◆ Work to complete:
Output the data that follows exactly, line for line.

--- Data extract ---

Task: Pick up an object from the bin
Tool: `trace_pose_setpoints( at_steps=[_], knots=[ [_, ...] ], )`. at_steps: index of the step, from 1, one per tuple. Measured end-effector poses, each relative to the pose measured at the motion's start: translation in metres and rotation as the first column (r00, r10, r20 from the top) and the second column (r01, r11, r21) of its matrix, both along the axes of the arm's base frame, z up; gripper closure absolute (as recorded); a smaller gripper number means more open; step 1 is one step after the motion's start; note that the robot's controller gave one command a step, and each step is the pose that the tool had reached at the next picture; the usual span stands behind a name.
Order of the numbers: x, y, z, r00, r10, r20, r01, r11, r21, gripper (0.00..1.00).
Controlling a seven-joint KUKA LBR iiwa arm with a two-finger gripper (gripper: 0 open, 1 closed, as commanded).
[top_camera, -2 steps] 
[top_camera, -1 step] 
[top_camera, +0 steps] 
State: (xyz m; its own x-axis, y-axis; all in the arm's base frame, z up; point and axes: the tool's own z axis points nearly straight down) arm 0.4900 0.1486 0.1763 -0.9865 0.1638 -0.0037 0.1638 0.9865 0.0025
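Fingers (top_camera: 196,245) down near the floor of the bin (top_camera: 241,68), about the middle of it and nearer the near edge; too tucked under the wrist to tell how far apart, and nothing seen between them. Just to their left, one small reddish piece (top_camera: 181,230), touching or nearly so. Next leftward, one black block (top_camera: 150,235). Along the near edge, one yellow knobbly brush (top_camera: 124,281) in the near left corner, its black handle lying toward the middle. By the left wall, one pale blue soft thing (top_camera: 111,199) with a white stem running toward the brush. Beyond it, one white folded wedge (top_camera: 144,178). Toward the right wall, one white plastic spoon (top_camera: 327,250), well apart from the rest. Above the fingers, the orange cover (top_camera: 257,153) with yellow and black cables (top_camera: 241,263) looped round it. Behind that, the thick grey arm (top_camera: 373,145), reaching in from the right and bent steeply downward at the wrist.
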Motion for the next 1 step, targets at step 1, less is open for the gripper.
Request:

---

◆ Task output:
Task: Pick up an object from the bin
Tool: `trace_pose_setpoints( at_steps=[_], knots=[ [_, ...] ], )`. at_steps: index of the step, from 1, one per tuple. Measured end-effector poses, each relative to the pose measured at the motion's start: translation in metres and rotation as the first column (r00, r10, r20 from the top) and the second column (r01, r11, r21) of its matrix, both along the axes of the arm's base frame, z up; gripper closure absolute (as recorded); a smaller gripper number means more open; step 1 is one step after the motion's start; note that the robot's controller gave one command a step, and each step is the pose that the tool had reached at the next picture; the usual span stands behind a name.
Order of the numbers: x, y, z, r00, r10, r20, r01, r11, r21, gripper (0.00..1.00).
Controlling a seven-joint KUKA LBR iiwa arm with a two-finger gripper (gripper: 0 open, 1 closed, as commanded).
[top_camera, -2 steps] 
[top_camera, -1 step] 
[top_camera, +0 steps] 
State: (xyz m; its own x-axis, y-axis; all in the arm's base frame, z up; point and axes: the tool's own z axis points nearly straight down) arm 0.4900 0.1486 0.1763 -0.9865 0.1638 -0.0037 0.1638 0.9865 0.0025
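Fingers (top_camera: 196,245) down near the floor of the bin (top_camera: 241,68), about the middle of it and nearer the near edge; too tucked under the wrist to tell how far apart, and nothing seen between them. Just to their left, one small reddish piece (top_camera: 181,230), touching or nearly so. Next leftward, one black block (top_camera: 150,235). Along the near edge, one yellow knobbly brush (top_camera: 124,281) in the near left corner, its black handle lying toward the middle. By the left wall, one pale blue soft thing (top_camera: 111,199) with a white stem running toward the brush. Beyond it, one white folded wedge (top_camera: 144,178). Toward the right wall, one white plastic spoon (top_camera: 327,250), well apart from the rest. Above the fingers, the orange cover (top_camera: 257,153) with yellow and black cables (top_camera: 241,263) looped round it. Behind that, the thick grey arm (top_camera: 373,145), reaching in from the right and bent steeply downward at the wrist.
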Motion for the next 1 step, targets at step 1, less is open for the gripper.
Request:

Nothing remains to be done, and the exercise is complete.